By default, the data shown in the application reports consists of the total usage for all applications with the same CompanyKey with activity in the last month. To change the report parameters, expand the parameter toolbar at the top of the report. For all reports you can change the date range. In the application reports you can also filter by an individual application or a specific version of an application, as well as specific operating system and framework versions. Once you select the criteria for a new filter condition, click the “Refresh” button to display the filtered report.
Measuring Application Usage and Adoption
The number of unique users in the “Application Scorecard” report is a good indicator of how many unique users ran a particular version of your application. You can compare this value with measurements of how many downloads of a given version occurred and infer an adoption ratio for your application. This data is an excellent indicator of the adoption rates of your applications. If your usage numbers are high but the number of users is low then you can infer that your application is both useful and being used but may not be visible enough in the marketplace. If you have a high number of users but low average usage you may want to consider discoverability or documentation improvements as many of your users may be frustrated and giving up on using the application.
In addition, by examining the “Application Usage Over Time” section of the “Application Dashboard” and setting the filter to different versions of your application, you can visualize the upgrade pattern of your applications as you watch the usage numbers of older versions decline over time, to be replaced with higher usage of newer versions.
By examining the operating system and framework measurements, you can determine how rapidly your users upgrade their platforms. This visibility can help you plan support for new technologies. You can also refine your testing to ensure that your test environments match those of your users.

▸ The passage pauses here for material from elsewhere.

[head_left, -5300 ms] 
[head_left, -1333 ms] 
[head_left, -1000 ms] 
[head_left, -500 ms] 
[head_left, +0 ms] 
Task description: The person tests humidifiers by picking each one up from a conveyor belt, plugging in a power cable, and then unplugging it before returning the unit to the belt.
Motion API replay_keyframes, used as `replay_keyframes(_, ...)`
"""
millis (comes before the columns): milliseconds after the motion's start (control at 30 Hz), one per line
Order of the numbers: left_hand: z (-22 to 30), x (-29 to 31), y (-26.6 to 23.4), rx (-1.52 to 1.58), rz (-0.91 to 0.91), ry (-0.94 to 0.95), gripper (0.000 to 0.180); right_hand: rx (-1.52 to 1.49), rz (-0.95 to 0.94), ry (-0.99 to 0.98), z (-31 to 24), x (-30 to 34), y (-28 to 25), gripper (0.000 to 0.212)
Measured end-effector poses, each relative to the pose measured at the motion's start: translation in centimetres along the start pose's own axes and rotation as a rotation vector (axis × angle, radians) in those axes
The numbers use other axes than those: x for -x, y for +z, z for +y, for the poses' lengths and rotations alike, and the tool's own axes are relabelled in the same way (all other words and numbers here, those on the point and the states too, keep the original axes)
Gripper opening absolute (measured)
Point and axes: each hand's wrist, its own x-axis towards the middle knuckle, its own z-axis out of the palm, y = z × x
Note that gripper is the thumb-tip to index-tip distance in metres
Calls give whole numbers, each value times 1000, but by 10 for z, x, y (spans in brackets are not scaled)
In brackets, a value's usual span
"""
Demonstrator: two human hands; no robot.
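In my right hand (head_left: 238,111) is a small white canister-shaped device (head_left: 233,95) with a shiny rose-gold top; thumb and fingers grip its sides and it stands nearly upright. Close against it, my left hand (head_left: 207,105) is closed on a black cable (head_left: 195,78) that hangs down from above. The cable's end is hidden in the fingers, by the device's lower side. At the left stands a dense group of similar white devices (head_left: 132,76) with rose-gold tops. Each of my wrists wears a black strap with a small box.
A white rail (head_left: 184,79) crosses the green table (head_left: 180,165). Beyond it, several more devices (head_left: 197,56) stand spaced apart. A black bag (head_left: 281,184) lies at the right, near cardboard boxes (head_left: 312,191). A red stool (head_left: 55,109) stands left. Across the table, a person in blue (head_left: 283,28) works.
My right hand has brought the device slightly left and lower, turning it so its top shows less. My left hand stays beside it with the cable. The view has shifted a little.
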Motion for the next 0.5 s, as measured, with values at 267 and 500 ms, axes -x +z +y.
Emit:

Usage information can be used to determine support lifecycles. You can back up your supported versions policies with hard data of how often older versions of your software are used. This information can also be used to measure the success of marketing efforts by providing measurements of how (or if) various campaigns resulted in higher usage of your applications.
Conclusion And Next Steps
In this post we have taken an application and added significant value by giving the application creator the ability to track actual real world usage in near real time. We have enabled trend analysis over multiple releases of the application to measure upgrade adoption. In addition, having hard data on usage patterns and runtime environments is invaluable when analyzing where to focus your development and testing time.
In future posts I will show how to perform more in-depth application tracking, how to protect your application binaries from tampering, and how to inject custom expiration behavior into your applications.